Wis. Stat. § 19.83(1) provides:
- Every meeting of a governmental body shall be preceded by public notice as provided in s. 19.84, and shall be held in open session. At any meeting of a governmental body, all discussion shall be held and all action of any kind, formal or informal, shall be initiated, deliberated upon and acted upon only in open session except as provided in s. 19.85.
- Wis. Stat. § 19.85(1)(a) - (g) provides the general purposes for which a closed session may be held:
- Sub. (c) relates to employment, but is not self explanatory. The board still must identify the specific subject matter of the meeting.
- Sub. (e) relates to competitive or bargaining reasons, and can apply to any number of situations where negotiation is involved.
- Sub. (g) only relates to situations where an attorney is giving oral or written legal advice about litigation the college is, or is likely to become, involved in. There are other subsections that justify speaking confidentially with your attorney.
- Sub. (b) applies to employee termination when there will be an “… evidentiary hearing or meeting …”. That provision also requires that the college advise an employee of their right to have the hearing or meeting held in open session.

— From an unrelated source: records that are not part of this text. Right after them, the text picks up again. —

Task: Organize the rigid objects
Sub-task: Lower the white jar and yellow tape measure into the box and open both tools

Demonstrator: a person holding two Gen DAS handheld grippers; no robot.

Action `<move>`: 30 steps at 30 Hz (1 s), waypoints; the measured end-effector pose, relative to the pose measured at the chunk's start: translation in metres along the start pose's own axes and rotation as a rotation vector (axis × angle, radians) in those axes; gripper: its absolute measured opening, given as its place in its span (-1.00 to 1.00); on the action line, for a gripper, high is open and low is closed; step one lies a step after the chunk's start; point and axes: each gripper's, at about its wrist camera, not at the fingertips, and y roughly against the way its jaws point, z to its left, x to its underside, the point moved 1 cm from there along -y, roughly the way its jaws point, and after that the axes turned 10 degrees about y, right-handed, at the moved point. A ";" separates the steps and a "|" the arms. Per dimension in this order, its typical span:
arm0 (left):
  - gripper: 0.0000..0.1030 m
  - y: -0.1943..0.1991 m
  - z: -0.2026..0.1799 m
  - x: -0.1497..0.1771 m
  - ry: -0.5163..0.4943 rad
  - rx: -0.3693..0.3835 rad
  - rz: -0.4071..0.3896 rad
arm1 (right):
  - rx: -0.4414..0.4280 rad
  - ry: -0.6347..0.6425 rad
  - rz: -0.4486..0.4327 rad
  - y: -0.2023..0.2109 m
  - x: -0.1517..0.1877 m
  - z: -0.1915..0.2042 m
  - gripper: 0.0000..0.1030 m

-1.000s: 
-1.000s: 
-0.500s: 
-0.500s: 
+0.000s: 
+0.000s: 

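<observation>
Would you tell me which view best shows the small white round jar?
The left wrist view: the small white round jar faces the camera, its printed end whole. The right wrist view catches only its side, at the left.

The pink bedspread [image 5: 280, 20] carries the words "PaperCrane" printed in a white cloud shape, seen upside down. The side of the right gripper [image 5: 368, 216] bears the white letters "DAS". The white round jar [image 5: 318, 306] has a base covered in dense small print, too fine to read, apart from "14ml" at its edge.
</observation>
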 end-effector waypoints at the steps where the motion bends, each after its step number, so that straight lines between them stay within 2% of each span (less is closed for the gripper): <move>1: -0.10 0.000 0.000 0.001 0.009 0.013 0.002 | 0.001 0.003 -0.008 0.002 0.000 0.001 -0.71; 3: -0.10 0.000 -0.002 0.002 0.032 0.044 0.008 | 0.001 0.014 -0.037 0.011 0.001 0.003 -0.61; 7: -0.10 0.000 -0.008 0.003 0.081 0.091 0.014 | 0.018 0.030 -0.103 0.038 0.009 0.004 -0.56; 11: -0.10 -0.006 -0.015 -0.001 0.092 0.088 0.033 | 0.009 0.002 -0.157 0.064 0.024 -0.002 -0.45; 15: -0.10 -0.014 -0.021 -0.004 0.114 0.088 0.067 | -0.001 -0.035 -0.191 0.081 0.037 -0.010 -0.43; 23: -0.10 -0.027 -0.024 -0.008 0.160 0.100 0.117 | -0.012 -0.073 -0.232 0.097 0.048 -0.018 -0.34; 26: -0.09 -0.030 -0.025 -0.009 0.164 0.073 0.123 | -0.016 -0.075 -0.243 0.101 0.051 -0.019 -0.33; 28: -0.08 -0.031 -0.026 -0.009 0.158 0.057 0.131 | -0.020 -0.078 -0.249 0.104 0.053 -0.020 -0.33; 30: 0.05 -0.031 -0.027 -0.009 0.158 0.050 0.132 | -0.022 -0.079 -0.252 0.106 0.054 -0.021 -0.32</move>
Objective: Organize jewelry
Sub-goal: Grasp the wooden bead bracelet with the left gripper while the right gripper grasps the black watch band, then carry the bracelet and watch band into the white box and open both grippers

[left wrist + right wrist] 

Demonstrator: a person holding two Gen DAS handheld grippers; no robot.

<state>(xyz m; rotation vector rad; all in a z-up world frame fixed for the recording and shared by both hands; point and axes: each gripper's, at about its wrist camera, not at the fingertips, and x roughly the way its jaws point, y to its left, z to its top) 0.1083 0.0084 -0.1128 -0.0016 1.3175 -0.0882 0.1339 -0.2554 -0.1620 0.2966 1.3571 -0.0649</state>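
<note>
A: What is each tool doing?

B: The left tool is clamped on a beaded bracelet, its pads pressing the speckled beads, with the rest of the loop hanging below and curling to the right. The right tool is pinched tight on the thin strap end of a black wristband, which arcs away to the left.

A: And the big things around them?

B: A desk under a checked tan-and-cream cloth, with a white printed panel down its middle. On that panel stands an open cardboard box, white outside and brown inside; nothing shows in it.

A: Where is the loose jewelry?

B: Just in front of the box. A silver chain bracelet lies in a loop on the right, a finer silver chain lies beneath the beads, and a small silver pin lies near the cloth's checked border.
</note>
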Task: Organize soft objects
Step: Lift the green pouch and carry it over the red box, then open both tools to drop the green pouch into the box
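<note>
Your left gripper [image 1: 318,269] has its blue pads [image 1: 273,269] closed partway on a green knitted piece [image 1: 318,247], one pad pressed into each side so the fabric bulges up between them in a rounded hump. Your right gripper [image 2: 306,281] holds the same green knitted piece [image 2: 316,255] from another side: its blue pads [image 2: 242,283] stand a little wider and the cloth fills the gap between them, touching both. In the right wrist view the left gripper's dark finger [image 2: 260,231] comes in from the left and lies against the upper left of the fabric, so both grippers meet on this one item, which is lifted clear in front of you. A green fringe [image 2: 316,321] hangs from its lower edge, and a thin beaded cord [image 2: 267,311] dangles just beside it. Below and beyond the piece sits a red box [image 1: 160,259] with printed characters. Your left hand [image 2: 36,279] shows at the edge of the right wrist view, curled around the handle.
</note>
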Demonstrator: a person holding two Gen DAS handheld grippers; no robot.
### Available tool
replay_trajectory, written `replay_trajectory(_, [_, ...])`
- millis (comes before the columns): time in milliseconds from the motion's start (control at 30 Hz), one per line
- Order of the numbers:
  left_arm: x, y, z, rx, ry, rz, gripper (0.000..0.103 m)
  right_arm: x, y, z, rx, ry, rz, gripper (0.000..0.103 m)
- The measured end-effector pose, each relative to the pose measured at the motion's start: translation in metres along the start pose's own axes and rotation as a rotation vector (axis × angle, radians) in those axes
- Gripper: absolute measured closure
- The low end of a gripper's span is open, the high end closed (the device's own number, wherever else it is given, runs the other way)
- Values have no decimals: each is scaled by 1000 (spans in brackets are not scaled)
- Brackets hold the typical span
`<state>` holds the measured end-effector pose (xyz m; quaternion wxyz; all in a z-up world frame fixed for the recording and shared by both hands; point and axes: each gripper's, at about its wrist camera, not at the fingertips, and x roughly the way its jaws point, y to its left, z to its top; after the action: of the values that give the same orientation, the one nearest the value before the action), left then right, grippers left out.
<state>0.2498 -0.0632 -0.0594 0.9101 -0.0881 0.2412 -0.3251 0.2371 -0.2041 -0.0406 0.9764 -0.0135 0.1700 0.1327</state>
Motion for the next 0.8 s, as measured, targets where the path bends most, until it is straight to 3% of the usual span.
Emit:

I tend to give this notice: after talking with the employee or their representative, they usually want a closed session anyway so we can use the notice to document that the option was provided, as required.
- Sub. (d) involves considering “probation or parole or considering strategy for crime prevention and detection.” However, the Attorney General’s Office has advised that this provision can generally be cited for safety planning that requires confidentiality, presumably because so many feared events are crimes as well.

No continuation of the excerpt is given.